Activity: Your output should be each line from the material below that has the word "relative".

Recorded information:
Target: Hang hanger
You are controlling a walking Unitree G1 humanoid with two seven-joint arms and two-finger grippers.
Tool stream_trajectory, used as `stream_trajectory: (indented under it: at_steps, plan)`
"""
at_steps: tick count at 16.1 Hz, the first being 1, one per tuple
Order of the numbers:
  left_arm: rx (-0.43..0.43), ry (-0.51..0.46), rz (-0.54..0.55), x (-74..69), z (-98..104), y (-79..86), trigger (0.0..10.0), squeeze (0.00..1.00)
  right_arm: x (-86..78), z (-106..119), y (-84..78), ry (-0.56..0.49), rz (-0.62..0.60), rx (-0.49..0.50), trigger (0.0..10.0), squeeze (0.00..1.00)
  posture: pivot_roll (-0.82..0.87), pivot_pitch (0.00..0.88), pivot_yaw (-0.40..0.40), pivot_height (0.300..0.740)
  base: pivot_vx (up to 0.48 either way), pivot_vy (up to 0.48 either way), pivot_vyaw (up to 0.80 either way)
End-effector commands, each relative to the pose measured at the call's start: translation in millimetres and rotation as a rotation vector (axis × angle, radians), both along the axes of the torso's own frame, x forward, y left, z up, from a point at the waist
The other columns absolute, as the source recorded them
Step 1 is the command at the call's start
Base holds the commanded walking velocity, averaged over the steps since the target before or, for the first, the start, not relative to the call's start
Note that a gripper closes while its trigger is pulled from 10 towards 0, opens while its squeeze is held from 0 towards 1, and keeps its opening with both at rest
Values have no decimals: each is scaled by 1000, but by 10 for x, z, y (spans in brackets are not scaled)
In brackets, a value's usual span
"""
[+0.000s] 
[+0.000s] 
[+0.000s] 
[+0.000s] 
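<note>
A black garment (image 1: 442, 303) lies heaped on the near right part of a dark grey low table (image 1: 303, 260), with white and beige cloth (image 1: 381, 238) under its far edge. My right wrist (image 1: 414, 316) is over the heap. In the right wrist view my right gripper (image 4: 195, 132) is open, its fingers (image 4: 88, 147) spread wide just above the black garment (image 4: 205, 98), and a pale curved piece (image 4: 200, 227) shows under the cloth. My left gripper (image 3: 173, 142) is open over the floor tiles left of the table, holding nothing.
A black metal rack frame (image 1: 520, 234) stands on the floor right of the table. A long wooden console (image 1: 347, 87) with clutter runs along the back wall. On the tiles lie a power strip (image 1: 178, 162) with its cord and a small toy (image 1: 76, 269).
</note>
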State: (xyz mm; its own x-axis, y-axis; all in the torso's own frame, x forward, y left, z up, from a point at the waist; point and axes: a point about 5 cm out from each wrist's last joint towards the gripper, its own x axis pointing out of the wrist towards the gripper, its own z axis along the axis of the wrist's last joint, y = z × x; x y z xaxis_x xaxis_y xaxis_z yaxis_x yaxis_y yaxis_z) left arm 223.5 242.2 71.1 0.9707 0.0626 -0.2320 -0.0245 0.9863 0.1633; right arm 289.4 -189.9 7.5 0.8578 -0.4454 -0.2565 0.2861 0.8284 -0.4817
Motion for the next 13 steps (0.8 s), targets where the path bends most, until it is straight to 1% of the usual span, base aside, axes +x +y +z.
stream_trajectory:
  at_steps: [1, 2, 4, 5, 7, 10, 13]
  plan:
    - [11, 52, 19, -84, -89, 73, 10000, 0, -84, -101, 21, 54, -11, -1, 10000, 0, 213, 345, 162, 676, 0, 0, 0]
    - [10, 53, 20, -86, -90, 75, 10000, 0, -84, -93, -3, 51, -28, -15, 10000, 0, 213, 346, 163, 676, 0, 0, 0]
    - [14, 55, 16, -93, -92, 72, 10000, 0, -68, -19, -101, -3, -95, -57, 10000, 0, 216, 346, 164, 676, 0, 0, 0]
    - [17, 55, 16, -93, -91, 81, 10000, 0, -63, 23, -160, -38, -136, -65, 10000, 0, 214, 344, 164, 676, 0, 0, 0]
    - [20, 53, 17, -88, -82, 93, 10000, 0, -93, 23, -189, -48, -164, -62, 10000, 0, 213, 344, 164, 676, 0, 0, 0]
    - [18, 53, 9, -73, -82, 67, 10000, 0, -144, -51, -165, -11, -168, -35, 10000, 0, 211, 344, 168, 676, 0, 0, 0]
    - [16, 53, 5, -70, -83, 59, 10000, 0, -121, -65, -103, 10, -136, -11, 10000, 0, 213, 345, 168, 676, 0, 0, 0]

Solution below:
End-effector commands, each relative to the pose measured at the call's start: translation in millimetres and rotation as a rotation vector (axis × angle, radians), both along the axes of the torso's own frame, x forward, y left, z up, from a point at the waist
Base holds the commanded walking velocity, averaged over the steps since the target before or, for the first, the start, not relative to the call's start

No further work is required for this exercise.